• [To do]
Transcribe the records below in their entirety, and leave out each image.

Data excerpts:

******************************

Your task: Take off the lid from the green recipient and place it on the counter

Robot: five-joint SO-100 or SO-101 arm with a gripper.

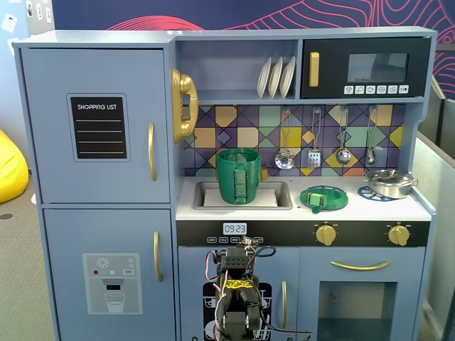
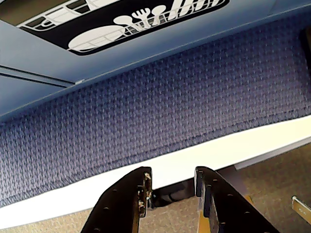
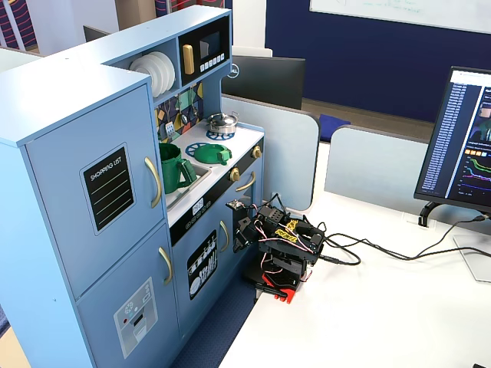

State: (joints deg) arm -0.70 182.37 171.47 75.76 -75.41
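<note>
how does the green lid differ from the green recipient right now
The lid is a flat disc lying on the counter over a burner ring; the green recipient is a tall, tapered tub standing upright in the sink. The lid carries a small raised handle at its centre; the green recipient has a vertical ribbed strip on its front and an open top. In a fixed view the lid sits right of the tub, apart from it. Both are translucent green plastic.

Translucent green plastic lid (image 1: 324, 198), shiny steel pot (image 1: 389, 182), woven blue carpet (image 2: 160, 107)
</note>
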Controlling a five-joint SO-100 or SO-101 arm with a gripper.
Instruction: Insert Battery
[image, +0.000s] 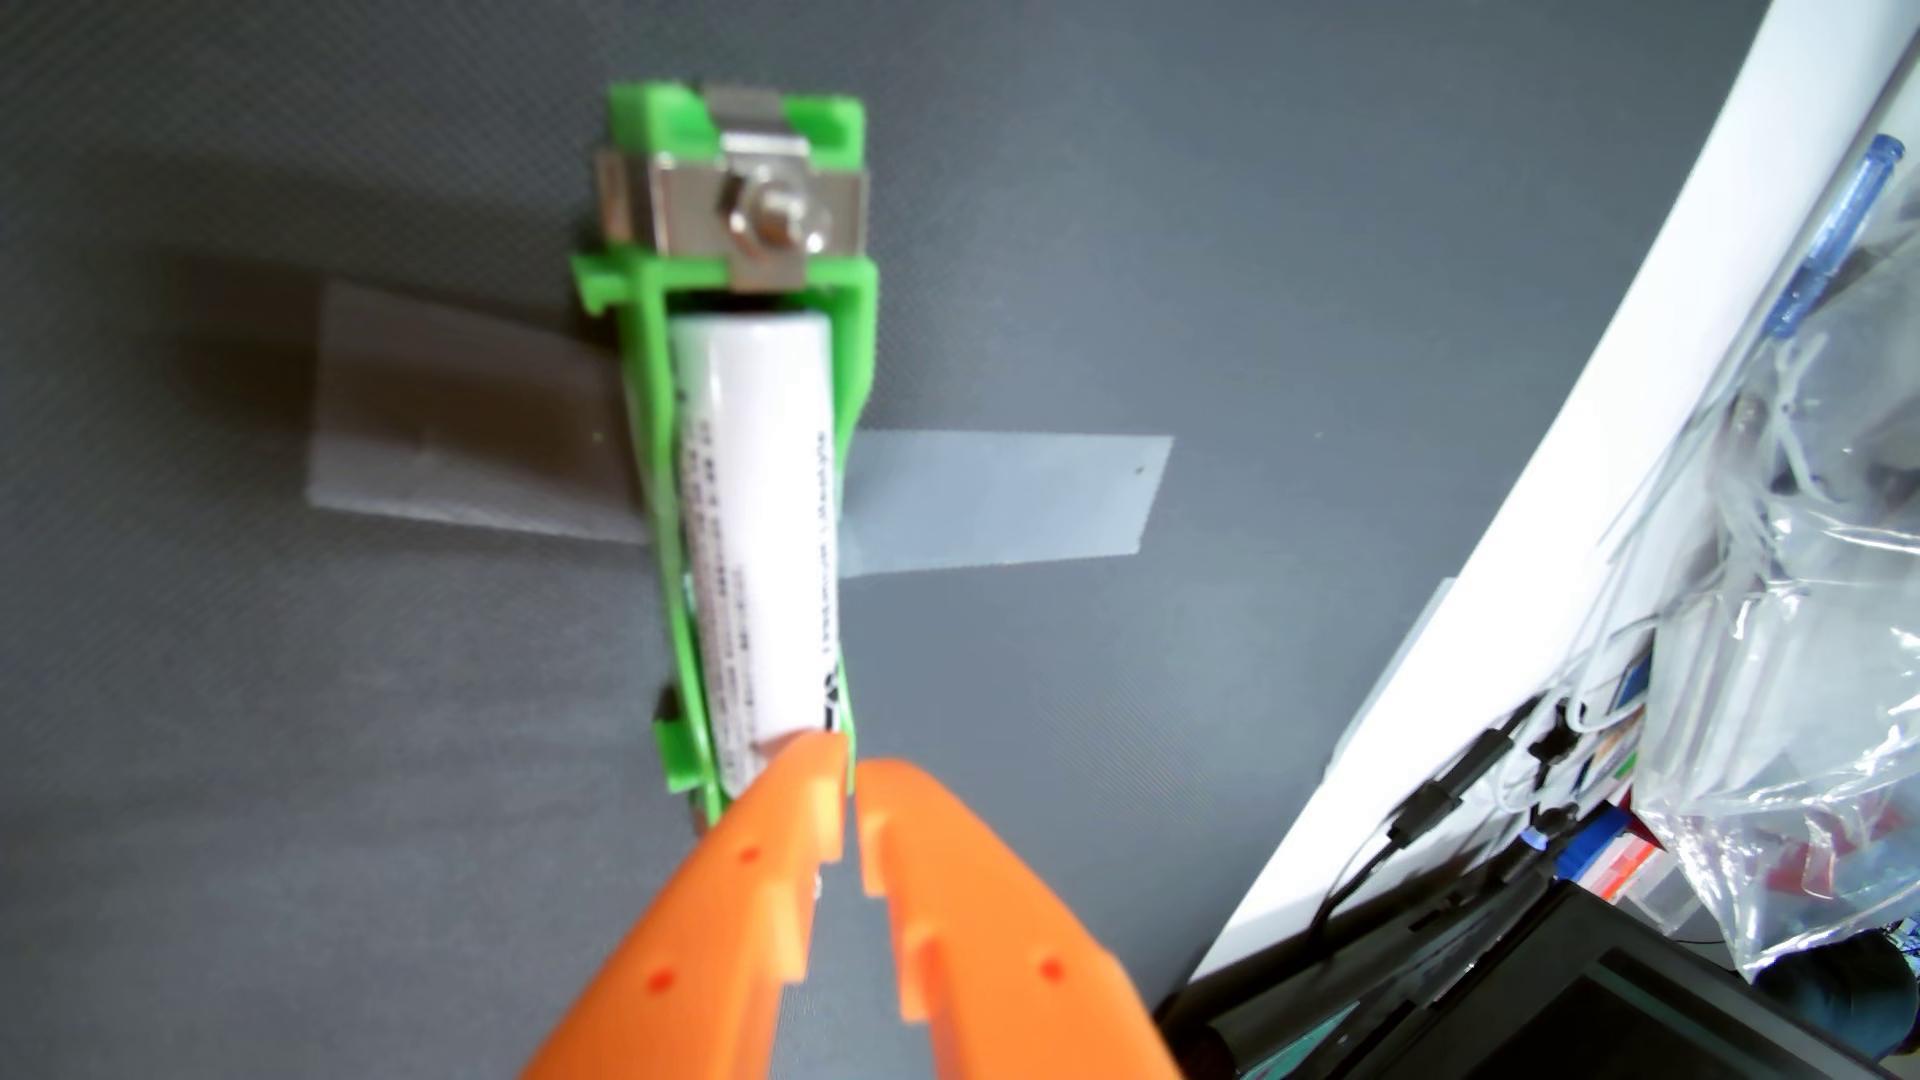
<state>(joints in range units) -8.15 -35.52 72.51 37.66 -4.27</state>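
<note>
In the wrist view a white cylindrical battery (764, 530) lies lengthwise in a green plastic holder (649, 415) that is taped to the dark grey mat. The holder's far end carries a metal contact plate with a nut (764, 218). The battery's far end sits close under that plate. My orange gripper (850, 774) comes in from the bottom edge, its two fingers closed together with only a thin slit between them. The fingertips (810, 768) rest at the battery's near end, touching or nearly touching it. Nothing is held between the fingers.
Grey tape strips (1008, 498) run left and right of the holder on the mat (260, 779). A white curved edge (1538, 519) bounds the mat at right. Beyond it lie a clear plastic bag (1787, 623), black cables (1455, 789) and a dark box (1558, 997).
</note>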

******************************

• [Result of this exercise]
Your task: Take off the lid from the green recipient and place it on the counter

Robot: five-joint SO-100 or SO-101 arm with a gripper.


State: (joints deg) arm -0.70 182.37 171.47 75.76 -75.41
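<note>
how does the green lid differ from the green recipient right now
The lid is a flat disc lying on the counter over a burner ring; the green recipient is a tall, tapered tub standing upright in the sink. The lid carries a small raised handle at its centre; the green recipient has a vertical ribbed strip on its front and an open top. In a fixed view the lid sits right of the tub, apart from it. Both are translucent green plastic.

Translucent green plastic lid (image 1: 324, 198), shiny steel pot (image 1: 389, 182), woven blue carpet (image 2: 160, 107)
</note>
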Controlling a five-joint SO-100 or SO-101 arm with a gripper.
Instruction: Insert Battery
[image, +0.000s] 
<state>(joints in range units) -8.15 -35.52 72.51 37.66 -4.27</state>
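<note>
In the wrist view a white cylindrical battery (764, 530) lies lengthwise in a green plastic holder (649, 415) that is taped to the dark grey mat. The holder's far end carries a metal contact plate with a nut (764, 218). The battery's far end sits close under that plate. My orange gripper (850, 774) comes in from the bottom edge, its two fingers closed together with only a thin slit between them. The fingertips (810, 768) rest at the battery's near end, touching or nearly touching it. Nothing is held between the fingers.
Grey tape strips (1008, 498) run left and right of the holder on the mat (260, 779). A white curved edge (1538, 519) bounds the mat at right. Beyond it lie a clear plastic bag (1787, 623), black cables (1455, 789) and a dark box (1558, 997).
</note>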

The output is done.